Но делать было нечего — надвинулась ночь. Прохладная, уже не по-летнему длинная, почти предосенняя ночь, которая никакой помощи Ветке принести не могла.
И Ветка, укрывшись от своего позора под теплым атласным одеялом, переживала свое предательство до самого утра, уже почти на рассвете твердо решив, что утром с первым автобусом надо ехать в Каменск.
Но еще до того, как она проснулась, в квартире раздались голоса, захлопали двери, зашумел электрический самовар, который включали только по праздникам, запахло персиками, апельсинами и еще чем-то южным.
Вернулись домой родители. Вернулись раньше времени — то ли потому, что соскучились по своим ненаглядным дочкам, то ли потому, что переругались, то ли потому, что решили взять свое настрадавшееся дитя пораньше из пионерского лагеря.
От этой мысли Ветка растрогалась, расхлюпалась, почувствовала себя совсем маленьким ребенком, несправедливо обиженным какой-то зловредной Евфалией Николаевной. И тут еще вспомнилось, что ведь на нее, на Ветку, было оставлено именно до сегодняшнего дня интернатское имущество, а она бросила его на произвол судьбы, и его, может быть, уже растащили по кирпичикам.
Уткнувшись носом в отцовский пиджак, висевший в прихожей и пахнущий так знакомо сигаретным дымом и еще вагоном, она так долго всхлипывала, что отец, подойдя к ней, взял ее за плечи и притянул к себе.
Когда Ветка плакала и не жаловалась, он никогда не спрашивал, что случилось. Догадывался — значит, у Ветки была очередная стычка с Ириной. И Ветка понимала, что ему трудно вмешиваться в это, все-таки Ирине он не родной отец. Но на этот раз отец ошибался, ведь он не знал, что всему виной была какая-то таинственная Евфалия Николаевна, которая взяла и ни с того ни с сего уехала из Каменского интерната, оставив девочку Настю наедине с ее бедой. На пеньке… Отец был таким добрым, таким умным, таким великодушным и никогда никого не обижал. Может быть, потому, что он был детским врачом? А может быть, просто потому, что все высокие и широкоплечие люди такие? Это Ветка знала из кино и из книг, и ее отец не был исключением. Она старалась подражать ему и быть такой же доброй, веселой и великодушной. И была такой, когда всякие неблагоразумные обстоятельства не мешали.
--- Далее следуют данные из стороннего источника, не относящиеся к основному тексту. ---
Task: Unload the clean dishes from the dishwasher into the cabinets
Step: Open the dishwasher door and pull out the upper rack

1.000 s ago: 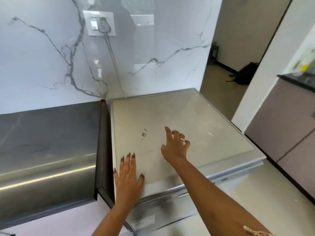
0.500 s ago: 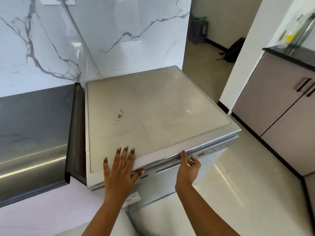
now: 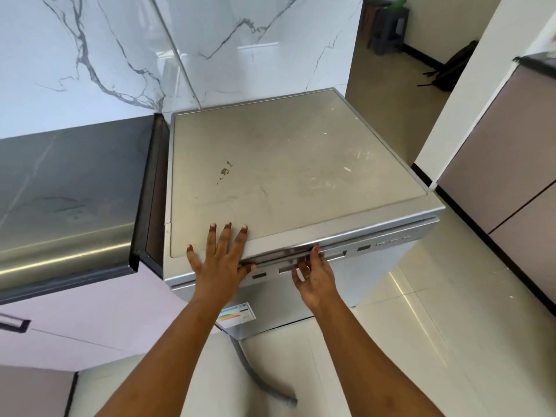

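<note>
A silver free-standing dishwasher (image 3: 288,176) stands against the marble wall, and its door (image 3: 376,266) looks shut or barely ajar. No dishes show. My left hand (image 3: 218,263) lies flat on the top's front edge, fingers spread, thumb tucked under the lip. My right hand (image 3: 314,275) is at the door's top edge, left of the control buttons (image 3: 388,244). Its fingers hook into the gap under the lip while the thumb hangs free below.
A dark grey countertop (image 3: 66,188) with pale pink cabinet fronts (image 3: 90,308) adjoins on the left. A grey drain hose (image 3: 261,383) lies on the tiled floor in front. Mauve cabinets (image 3: 511,176) stand at the right. A dark bag (image 3: 454,70) lies in the hallway beyond.
My right hand came off the dishwasher's top and dropped to the door's upper edge. My left hand slid back to the front lip. My view pulled back and lower.
</note>
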Demonstrator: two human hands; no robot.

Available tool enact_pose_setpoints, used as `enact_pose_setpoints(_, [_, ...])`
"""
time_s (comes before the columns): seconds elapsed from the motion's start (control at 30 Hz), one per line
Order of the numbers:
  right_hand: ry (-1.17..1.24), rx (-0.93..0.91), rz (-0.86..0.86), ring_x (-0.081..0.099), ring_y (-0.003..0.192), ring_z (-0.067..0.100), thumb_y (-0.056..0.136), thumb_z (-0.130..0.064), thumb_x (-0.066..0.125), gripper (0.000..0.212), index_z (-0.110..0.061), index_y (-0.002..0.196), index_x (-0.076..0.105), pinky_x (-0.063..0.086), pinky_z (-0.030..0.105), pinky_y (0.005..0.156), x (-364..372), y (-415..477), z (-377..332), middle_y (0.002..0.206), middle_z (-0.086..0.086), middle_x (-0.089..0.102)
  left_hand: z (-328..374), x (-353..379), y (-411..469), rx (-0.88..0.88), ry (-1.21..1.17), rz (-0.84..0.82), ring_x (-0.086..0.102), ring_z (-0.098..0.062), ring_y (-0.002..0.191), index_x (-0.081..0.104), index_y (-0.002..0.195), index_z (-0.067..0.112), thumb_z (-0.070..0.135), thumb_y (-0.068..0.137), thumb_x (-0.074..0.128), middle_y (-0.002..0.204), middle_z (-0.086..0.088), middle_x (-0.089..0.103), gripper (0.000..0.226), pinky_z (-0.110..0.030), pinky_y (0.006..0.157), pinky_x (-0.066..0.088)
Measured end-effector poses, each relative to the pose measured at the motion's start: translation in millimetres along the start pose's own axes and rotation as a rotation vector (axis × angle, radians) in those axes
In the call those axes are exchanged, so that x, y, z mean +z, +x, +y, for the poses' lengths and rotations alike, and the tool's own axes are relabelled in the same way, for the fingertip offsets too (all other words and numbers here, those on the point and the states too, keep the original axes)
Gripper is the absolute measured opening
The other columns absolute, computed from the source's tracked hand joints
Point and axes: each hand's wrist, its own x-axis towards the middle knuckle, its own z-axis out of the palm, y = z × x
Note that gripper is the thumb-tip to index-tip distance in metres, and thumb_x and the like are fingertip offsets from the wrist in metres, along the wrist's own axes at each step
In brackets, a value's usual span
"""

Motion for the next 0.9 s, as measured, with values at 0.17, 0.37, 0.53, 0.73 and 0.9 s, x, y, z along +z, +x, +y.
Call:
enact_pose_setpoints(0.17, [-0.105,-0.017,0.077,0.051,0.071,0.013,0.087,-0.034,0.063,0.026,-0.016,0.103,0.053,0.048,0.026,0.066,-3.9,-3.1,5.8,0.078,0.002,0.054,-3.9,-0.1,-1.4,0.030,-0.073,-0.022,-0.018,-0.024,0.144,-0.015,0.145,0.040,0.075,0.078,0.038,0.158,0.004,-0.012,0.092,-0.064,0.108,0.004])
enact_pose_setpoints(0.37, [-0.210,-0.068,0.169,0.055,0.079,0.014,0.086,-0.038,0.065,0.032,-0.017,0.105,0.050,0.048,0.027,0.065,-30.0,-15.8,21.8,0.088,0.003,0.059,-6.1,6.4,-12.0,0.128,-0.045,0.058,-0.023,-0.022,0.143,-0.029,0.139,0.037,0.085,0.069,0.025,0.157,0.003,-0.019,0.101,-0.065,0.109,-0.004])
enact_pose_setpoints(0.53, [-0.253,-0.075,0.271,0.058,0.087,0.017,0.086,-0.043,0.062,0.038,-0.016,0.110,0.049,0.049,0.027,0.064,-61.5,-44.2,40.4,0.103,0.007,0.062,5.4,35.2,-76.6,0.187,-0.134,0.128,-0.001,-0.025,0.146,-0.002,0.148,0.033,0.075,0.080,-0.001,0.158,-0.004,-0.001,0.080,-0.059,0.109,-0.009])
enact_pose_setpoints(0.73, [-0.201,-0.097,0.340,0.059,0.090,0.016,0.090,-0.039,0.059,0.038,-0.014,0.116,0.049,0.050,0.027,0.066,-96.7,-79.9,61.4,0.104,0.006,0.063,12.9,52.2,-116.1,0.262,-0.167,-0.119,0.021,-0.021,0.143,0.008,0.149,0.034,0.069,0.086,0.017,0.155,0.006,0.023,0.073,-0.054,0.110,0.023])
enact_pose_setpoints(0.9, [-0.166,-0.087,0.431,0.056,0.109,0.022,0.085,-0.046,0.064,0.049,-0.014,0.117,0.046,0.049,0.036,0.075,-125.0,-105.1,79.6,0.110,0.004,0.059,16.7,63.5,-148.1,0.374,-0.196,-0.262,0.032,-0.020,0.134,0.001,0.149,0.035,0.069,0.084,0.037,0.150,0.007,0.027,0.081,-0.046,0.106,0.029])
Но девочку на пеньке над глубоким оврагом, в беде, он, несмотря ни на какие самые неблагоразумные обстоятельства, никогда не оставил бы. Он многое прощал людям. Но никогда никому не прощал лишь одного — предательства.
К Веткиному счастью, ни матери, ни отцу Ирина ничего не сказала, неожиданно для Ветки, а может быть, и для самой себя проявив вот такое благородство, за что Ветка была ей очень благодарна, подозревая, впрочем, что молчание Ирины в какой-то степени связано с теми затрещинами, которые Ветка от нее получила, — никто у них в семье никогда не поднимал ни на Ветку, ни на Ирину руку… Так или иначе, но Ветка даже на какое-то время перестала бурно реагировать на ее замечания и в знак благодарности терпела их молча, она была даже согласна еще на пару затрещин. Мать предположила, что у Ветки, может быть, переходный возраст уже кончился, иначе чем же можно объяснить такое примерное ее поведение. Это было сказано отцу, а Ветка подслушала. Она вообще умела хитро и незаметно подслушивать. Та тихая, совсем бесшумная походка, которую она выработала в хореографическом кружке, позволяла ей подкрадываться к любой закрытой двери бесшумно, по-кошачьи. Впрочем, разговоры о детях между отцом и матерью велись не так часто. Отец считал, что у них очень хорошие дочери, что тревожиться за них нечего, и обычно все материнские жалобы, на Ветку наталкивались на такое спокойное выражение его лица, что и самой Ветке становилось спокойно-спокойно за себя. Так спокойно, что даже о двойках по географии забывала и готова была идти пешком хоть в Альпы, хоть в Апеннины.